Мы пробовали воззвать к здравому смыслу защитников — как им, горстке воинов (всего две тысячи!), воевать с отборными сытыми войсками короля Сигизмунда? Не лучше ли им сдаться на милость победителя? Так нет, они предерзко ответили нам пушками!.. Лазутчиков к ним подослать невозможно, так как на стенах день и ночь стоят люди. Хорошо бы просто подкупить кого-нибудь, о чем деятельно заботятся наши начальники.
Ах, дорогая, несравненная Марильця, если бы такой задорого купленный человек открыл нам ворота крепости!.. Вот было бы торжество, любимая моя панна! Не потребовалось бы много времени, чтобы расправиться с ее защитниками.
Ах, несравненная Марильця, опять скажу вам на ушко: только потому и можно терять время вокруг этой горы Маковец, что все мы предвкушаем радость захвата многочисленных сокровищ этого старого монастыря, который все русские цари так щедро одаривали.
В особых потаенных шкафах стоят ларцы, окованные серебром, в которых хранятся алмазы величиной с яйцо, изумруды ярко-зеленые, как весенние травы, игристые сапфиры, как ваши очи, несравненная Марильця, и чудные лалы, сочные и красные, как ваши уста!.. Если нам удастся подкупить какого-нибудь русского дворянина или даже хлопа, мы с торжеством и громом войдем в эту монастырскую крепость и прославимся на всю Европу. Тогда считайте за мной: жемчуга и алмазы, из которых придворный бриллиантщик в Кракове, monsieur Perier сделает для вас дивное ожерелье. И — готов биться об заклад — все придворные панны будут умирать от зависти, глядя на вашу лебединую шейку, окруженную бриллиантовыми гроздьями чистейшей воды!.. Я привезу вам золотую и серебряную парчу — ведь русская церковная одежда необычайно роскошна!.. Я привезу вам кубки и чарки из золота и индийского перламутра, которые русские цари и князья дарили своему монастырю.

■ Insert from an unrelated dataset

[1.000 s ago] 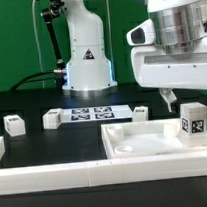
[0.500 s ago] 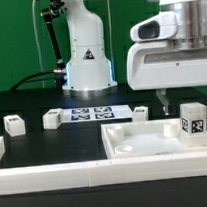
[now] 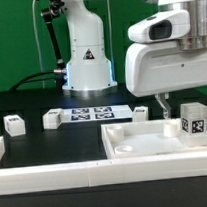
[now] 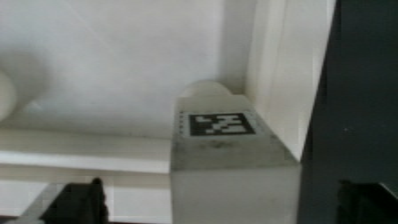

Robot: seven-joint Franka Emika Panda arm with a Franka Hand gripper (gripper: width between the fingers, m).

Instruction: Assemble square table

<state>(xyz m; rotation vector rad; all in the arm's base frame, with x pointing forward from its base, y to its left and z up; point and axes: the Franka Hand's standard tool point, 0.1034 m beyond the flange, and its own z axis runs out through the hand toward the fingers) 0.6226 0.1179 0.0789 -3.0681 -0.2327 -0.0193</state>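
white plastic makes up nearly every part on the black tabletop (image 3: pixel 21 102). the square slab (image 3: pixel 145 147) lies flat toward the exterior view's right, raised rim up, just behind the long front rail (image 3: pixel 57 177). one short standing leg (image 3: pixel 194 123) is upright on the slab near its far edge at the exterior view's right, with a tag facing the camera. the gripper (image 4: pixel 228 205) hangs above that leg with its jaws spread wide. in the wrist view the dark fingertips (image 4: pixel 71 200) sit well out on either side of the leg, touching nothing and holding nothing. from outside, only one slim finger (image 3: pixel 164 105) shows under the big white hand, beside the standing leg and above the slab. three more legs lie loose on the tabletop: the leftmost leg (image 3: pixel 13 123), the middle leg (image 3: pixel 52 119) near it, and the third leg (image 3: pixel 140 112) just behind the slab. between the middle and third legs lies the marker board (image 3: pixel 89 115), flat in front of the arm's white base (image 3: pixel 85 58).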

Наконец, я привезу вам персидские и шемаханские ковры, которые, уверяю, будут ничем не хуже ранее посланных вам из Москвы. Ах, если бы только нам удалось подкупить кого-нибудь!.. Тогда все эти сокровища были бы у нас в руках!.. О, если бы я мог распоряжаться временем!.. Но оно, к горю моему, не принадлежит мне, а моим военачальникам и нескончаемым битвам под стенами этого ненавистного монастыря.
Увы, божественная, все мы наемники войны и смерти, но все мы per fas et nefas[110] хотим избегнуть ее пагубной секиры. Но, проливая кровь и тратя время, мы, конечно, жаждем самой щедрой оплаты наших неудобств и страданий. Будет чрезвычайно досадно, если подкоп не удастся и нам не придется войти в распахнутые ворота при звуках труб и литавр. Неужели же мы, ясновельможное панство пресветлой Польши, не сможем взять этот монастырь с его двумя тысячами защитников?.. Наши знаменитые паны Сапега и Лисовский с каждым днем все больше приходят в ярость и говорят: „Надо, наконец, взорвать это гнездо!“ Наши военачальники приказали рыть подкоп, который в назначенный ими день решит судьбу похода под Троице-Сергиев монастырь.
Уже глубокая ночь, мои товарищи спят крепким сном, а я только и хочу мечтать о вас, дорогая, несравненная Марильця. Я вас так люблю и так тоскую о вас, что готов иногда молиться: „Liber nos ab Amore!..“» [111]
Пан Брушевский наконец поставил под любовным посланием свою подпись, украшенную красивыми завитушками тонкого росчерка, запечатал письмо алым сургучом и положил в карман кунтуша. Потом набросил на плечи бархатный плащ, подбитый мехом, и вышел подышать ночным воздухом.
На валу около пушек пан ротмистр обнаружил пятерых часовых, которые спали, как младенцы. Все были пьяны и храпели так сладко, будто нежились в домашних постелях где-нибудь в Слониме или Дрогобыче. Ротмистр Брушевский дал каждому доброго пинка и, ругаясь про себя, пошел дальше. Это «пшеклентее быдло» совсем заелось на королевских хлебах. Право, надо почаще драть этих нерадивых хлопов, чтобы покрепче помнили, что они на войне.
Пан Брушевский снял конфедератку и подставил лоб ночному ветру. В черном тумане осеннего неба он разыскал яркую звезду, которая словно многообещающе подмигивала ему. Только хотел он ответно подмигнуть этому небесному бриллианту, — как неведомая сила сбила его с ног и повлекла вниз. Он хотел было крикнуть — и тут же задохнулся от кляпа во рту… Кто-то шепотом выругался по-русски. Затылок пана Брушевского ощутил удар кулаком — и все пропало в холодной тьме.